## Source data:

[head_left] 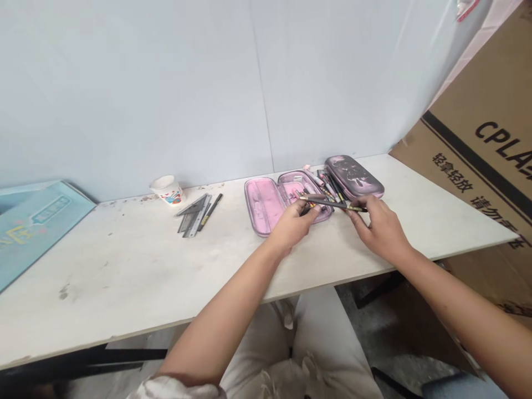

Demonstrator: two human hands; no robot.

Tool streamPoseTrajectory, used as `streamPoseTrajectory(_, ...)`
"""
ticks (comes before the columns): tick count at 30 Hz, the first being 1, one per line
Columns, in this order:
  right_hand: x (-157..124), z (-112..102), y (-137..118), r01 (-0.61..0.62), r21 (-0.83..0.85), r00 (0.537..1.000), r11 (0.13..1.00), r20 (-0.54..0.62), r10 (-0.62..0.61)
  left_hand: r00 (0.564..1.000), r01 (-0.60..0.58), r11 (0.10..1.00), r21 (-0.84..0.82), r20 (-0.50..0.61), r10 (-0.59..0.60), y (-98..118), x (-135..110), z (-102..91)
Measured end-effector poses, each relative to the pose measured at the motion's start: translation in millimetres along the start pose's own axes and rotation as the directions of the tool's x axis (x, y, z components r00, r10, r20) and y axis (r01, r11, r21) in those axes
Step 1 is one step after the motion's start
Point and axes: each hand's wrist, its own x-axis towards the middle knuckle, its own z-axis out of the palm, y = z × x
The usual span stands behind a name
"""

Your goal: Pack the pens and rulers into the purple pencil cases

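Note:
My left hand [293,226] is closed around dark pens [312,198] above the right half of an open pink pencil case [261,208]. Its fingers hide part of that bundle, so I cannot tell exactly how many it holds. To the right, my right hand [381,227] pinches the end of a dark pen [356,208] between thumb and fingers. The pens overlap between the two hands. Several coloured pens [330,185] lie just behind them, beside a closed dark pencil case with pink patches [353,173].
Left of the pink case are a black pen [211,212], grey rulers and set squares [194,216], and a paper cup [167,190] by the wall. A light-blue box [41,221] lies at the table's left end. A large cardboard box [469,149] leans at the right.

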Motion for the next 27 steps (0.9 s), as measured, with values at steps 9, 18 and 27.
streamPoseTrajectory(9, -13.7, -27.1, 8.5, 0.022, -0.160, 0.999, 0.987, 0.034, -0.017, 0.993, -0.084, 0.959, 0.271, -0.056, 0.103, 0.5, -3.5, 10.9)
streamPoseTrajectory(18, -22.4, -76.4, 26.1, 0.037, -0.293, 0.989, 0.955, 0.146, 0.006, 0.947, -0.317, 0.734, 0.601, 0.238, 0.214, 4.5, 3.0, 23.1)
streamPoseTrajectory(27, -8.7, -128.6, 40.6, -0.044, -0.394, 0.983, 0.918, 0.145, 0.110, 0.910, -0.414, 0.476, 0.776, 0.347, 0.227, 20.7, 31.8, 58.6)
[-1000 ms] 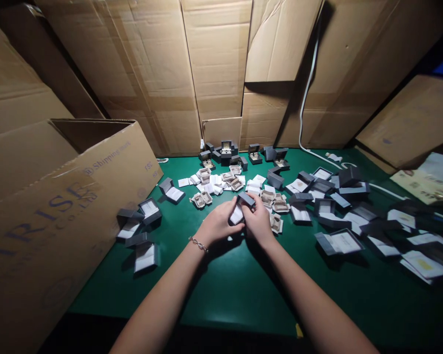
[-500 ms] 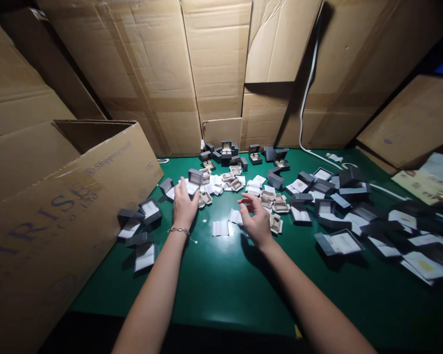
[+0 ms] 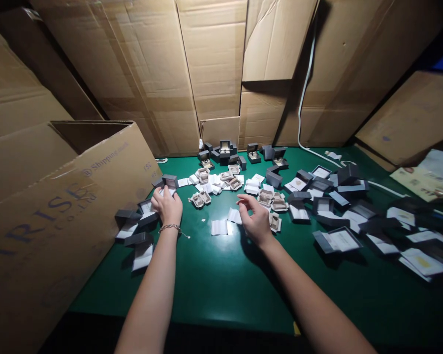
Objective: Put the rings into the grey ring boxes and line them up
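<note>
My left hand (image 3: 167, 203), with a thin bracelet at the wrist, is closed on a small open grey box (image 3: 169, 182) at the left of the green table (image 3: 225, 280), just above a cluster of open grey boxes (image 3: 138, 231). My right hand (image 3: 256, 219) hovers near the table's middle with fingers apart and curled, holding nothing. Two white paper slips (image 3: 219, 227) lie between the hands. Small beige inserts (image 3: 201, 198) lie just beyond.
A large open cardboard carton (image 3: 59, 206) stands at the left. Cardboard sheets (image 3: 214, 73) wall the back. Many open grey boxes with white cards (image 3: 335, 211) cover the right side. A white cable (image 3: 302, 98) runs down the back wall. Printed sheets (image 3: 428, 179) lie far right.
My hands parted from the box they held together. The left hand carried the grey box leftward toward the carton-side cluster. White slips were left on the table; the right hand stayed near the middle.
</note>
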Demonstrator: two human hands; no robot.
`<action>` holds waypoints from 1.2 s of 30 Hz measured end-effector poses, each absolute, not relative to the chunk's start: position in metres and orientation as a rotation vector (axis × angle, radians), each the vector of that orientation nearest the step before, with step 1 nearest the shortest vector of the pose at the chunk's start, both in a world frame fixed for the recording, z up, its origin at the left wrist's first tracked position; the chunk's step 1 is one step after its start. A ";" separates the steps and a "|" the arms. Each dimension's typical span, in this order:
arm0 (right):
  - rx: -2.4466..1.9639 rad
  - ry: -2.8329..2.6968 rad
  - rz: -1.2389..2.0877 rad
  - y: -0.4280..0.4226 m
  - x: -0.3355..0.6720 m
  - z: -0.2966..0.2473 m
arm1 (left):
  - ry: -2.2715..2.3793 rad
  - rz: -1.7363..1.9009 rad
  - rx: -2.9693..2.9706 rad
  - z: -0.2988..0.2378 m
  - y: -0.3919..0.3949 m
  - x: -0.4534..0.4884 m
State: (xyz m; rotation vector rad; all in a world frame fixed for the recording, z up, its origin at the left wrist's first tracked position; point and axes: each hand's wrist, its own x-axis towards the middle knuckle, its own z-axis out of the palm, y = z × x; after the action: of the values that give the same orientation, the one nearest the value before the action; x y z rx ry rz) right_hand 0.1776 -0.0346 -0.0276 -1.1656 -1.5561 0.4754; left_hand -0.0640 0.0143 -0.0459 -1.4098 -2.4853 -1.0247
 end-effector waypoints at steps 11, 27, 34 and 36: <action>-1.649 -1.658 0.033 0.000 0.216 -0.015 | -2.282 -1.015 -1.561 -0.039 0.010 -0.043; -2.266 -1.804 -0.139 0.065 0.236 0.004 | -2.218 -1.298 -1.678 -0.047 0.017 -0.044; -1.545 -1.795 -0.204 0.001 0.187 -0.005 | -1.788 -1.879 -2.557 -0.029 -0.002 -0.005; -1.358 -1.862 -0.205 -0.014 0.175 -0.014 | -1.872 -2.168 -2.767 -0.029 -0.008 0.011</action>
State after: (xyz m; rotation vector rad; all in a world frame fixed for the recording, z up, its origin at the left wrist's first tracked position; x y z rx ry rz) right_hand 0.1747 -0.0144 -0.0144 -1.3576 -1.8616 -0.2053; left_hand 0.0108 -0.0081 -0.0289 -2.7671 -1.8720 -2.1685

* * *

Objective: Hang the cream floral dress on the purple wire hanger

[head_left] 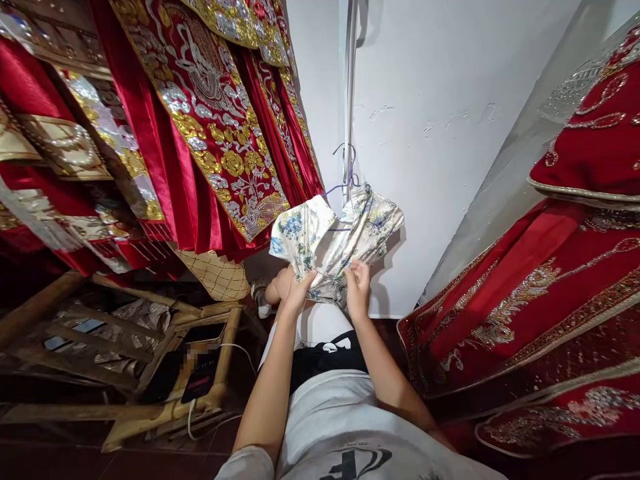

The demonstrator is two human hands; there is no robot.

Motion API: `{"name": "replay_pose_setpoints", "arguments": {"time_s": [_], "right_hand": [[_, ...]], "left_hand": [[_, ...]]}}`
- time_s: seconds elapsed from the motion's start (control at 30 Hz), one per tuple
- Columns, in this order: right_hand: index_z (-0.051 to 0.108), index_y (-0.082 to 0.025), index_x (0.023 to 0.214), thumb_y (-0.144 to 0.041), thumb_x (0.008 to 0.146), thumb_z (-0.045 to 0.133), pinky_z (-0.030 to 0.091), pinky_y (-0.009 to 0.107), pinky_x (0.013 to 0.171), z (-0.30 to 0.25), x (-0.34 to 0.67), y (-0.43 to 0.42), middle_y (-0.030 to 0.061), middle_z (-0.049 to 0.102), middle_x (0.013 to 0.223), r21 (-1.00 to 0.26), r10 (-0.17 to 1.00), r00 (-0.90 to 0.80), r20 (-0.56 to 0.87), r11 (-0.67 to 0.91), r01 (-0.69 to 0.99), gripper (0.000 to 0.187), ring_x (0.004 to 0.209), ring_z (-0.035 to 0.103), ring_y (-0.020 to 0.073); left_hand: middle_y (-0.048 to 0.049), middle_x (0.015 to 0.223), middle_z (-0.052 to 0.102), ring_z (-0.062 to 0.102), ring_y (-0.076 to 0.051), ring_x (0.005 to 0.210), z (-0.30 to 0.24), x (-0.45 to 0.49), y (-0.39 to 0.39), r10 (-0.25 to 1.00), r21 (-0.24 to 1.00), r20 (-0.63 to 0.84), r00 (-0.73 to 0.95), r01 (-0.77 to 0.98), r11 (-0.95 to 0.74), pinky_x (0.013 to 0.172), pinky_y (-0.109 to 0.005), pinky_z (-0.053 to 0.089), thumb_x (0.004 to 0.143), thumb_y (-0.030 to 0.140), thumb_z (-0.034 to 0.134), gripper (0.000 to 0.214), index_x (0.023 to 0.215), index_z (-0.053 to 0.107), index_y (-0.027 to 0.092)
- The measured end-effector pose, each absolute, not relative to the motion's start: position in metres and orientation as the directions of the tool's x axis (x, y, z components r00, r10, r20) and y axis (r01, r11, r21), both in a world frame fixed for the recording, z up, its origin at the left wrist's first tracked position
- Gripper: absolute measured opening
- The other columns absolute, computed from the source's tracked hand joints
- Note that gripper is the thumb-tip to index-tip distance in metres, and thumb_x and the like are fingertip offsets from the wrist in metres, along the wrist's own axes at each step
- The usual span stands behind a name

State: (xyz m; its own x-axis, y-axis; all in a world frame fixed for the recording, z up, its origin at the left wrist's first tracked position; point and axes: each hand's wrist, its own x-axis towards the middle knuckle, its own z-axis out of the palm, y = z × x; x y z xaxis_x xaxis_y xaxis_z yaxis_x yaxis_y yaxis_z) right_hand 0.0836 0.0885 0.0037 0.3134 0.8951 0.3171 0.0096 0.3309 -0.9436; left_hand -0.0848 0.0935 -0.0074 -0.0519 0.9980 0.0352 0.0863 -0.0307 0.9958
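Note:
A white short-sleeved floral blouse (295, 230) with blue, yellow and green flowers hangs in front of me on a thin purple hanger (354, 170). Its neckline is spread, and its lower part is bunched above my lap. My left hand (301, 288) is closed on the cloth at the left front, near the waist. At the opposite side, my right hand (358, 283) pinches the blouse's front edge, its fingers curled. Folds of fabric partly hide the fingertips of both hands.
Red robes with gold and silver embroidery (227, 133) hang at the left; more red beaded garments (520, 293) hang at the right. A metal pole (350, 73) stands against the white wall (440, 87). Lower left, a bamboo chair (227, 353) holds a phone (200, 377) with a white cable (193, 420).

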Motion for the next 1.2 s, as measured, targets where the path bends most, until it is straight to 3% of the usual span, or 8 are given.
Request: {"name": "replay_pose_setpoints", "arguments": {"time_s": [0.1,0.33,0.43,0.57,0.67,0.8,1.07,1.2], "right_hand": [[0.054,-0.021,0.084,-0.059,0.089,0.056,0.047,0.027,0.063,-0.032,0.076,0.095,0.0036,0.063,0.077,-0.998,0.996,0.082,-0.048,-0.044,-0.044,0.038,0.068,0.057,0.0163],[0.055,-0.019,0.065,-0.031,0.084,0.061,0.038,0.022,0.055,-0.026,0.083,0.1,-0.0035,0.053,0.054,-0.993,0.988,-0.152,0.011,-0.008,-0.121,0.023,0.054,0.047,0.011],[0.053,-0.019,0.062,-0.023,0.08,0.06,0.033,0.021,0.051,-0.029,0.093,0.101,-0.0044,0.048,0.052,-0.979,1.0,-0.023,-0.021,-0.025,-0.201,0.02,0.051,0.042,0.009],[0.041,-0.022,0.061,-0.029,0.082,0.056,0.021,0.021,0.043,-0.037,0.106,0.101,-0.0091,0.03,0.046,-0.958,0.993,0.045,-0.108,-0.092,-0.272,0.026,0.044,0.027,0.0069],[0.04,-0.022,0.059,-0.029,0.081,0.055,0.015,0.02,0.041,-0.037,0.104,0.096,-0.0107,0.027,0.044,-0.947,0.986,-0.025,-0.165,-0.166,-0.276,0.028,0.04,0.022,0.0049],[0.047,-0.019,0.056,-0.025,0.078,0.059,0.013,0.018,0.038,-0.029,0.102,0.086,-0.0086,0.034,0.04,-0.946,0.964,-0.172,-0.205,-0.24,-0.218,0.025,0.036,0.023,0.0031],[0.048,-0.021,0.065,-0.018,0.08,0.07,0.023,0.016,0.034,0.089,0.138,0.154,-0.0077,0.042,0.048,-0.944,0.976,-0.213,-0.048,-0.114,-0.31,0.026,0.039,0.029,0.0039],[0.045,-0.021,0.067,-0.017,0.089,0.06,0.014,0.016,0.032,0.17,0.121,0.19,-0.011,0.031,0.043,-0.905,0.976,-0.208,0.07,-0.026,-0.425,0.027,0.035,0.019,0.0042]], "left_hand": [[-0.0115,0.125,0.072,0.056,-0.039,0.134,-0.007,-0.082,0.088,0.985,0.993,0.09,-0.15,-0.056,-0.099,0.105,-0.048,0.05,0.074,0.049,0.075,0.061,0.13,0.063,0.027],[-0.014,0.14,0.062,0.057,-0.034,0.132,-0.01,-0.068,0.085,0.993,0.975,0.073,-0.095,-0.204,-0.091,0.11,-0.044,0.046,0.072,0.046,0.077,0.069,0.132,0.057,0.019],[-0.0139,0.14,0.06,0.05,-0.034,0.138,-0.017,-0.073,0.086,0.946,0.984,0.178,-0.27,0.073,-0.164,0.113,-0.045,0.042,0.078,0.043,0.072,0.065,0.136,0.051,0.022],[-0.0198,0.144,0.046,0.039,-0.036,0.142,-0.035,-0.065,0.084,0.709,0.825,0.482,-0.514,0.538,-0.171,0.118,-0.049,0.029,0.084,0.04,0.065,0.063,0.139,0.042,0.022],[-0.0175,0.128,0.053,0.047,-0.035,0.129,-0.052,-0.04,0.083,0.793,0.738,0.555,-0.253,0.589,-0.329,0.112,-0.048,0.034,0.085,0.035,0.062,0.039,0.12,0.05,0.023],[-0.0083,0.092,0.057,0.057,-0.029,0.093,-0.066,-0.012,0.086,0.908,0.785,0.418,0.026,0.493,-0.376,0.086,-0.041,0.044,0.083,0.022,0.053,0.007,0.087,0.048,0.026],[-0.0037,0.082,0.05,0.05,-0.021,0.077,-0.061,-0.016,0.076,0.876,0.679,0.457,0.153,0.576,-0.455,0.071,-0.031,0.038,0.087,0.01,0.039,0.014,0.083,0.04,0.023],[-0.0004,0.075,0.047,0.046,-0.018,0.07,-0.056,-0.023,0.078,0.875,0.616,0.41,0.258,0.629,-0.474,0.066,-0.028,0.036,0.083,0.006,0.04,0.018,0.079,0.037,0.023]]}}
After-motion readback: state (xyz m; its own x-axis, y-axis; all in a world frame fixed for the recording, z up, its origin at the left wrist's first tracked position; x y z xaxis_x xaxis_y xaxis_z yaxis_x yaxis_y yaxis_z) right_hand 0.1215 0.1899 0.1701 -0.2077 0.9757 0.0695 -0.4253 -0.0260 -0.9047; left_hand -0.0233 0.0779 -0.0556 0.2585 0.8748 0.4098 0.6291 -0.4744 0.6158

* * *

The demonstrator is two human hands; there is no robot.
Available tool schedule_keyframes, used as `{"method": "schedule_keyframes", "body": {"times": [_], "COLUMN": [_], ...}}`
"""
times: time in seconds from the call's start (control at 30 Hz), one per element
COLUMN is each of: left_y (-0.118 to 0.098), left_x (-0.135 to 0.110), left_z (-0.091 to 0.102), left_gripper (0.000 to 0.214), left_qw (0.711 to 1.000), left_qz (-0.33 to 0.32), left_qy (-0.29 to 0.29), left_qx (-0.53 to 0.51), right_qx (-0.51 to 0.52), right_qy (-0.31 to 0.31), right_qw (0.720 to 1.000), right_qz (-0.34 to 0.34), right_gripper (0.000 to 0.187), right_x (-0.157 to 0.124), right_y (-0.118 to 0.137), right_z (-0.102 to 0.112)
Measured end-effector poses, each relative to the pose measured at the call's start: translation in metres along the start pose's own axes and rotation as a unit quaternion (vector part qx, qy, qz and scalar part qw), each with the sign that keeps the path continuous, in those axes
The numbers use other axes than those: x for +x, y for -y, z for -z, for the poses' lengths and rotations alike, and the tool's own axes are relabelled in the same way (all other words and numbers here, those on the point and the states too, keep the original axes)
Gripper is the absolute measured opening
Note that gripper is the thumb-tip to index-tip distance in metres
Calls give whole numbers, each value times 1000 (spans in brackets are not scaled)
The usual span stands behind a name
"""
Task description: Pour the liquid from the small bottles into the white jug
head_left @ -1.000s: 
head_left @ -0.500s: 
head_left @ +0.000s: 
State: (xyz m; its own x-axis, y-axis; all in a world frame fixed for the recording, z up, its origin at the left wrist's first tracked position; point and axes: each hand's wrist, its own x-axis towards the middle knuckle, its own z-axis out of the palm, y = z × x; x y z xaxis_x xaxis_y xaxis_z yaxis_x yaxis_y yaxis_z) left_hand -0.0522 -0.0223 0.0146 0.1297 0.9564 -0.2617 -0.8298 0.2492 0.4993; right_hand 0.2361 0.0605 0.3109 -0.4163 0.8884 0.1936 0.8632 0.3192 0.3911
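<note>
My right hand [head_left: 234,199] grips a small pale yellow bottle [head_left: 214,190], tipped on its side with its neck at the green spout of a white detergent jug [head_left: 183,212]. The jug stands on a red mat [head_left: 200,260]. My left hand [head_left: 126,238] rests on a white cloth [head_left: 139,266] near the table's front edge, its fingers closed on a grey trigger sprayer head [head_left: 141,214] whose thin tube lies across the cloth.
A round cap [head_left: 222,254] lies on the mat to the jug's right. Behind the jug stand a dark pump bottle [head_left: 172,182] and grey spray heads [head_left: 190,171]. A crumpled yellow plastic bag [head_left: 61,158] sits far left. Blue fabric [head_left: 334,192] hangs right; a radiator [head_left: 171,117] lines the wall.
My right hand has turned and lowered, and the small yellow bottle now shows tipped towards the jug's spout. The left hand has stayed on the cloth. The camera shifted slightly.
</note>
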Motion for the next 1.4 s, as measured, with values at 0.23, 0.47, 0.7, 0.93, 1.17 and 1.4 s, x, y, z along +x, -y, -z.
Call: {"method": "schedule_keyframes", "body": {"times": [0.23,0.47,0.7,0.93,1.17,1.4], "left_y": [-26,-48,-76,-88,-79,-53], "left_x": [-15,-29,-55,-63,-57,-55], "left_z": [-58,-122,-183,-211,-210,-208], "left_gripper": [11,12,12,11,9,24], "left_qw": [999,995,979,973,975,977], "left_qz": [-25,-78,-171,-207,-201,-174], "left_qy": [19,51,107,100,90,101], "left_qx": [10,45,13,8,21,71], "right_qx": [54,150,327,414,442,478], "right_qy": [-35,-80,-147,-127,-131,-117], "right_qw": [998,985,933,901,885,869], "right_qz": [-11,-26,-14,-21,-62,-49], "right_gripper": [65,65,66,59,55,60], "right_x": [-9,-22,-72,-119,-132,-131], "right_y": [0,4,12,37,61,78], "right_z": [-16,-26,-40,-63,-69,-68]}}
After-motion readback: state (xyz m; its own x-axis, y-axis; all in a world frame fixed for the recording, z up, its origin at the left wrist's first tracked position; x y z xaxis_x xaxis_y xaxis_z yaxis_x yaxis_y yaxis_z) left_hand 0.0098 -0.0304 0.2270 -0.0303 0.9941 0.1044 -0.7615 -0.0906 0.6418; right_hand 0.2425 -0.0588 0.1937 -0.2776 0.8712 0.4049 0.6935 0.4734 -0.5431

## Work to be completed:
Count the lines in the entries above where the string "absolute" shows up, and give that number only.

## Your response:
5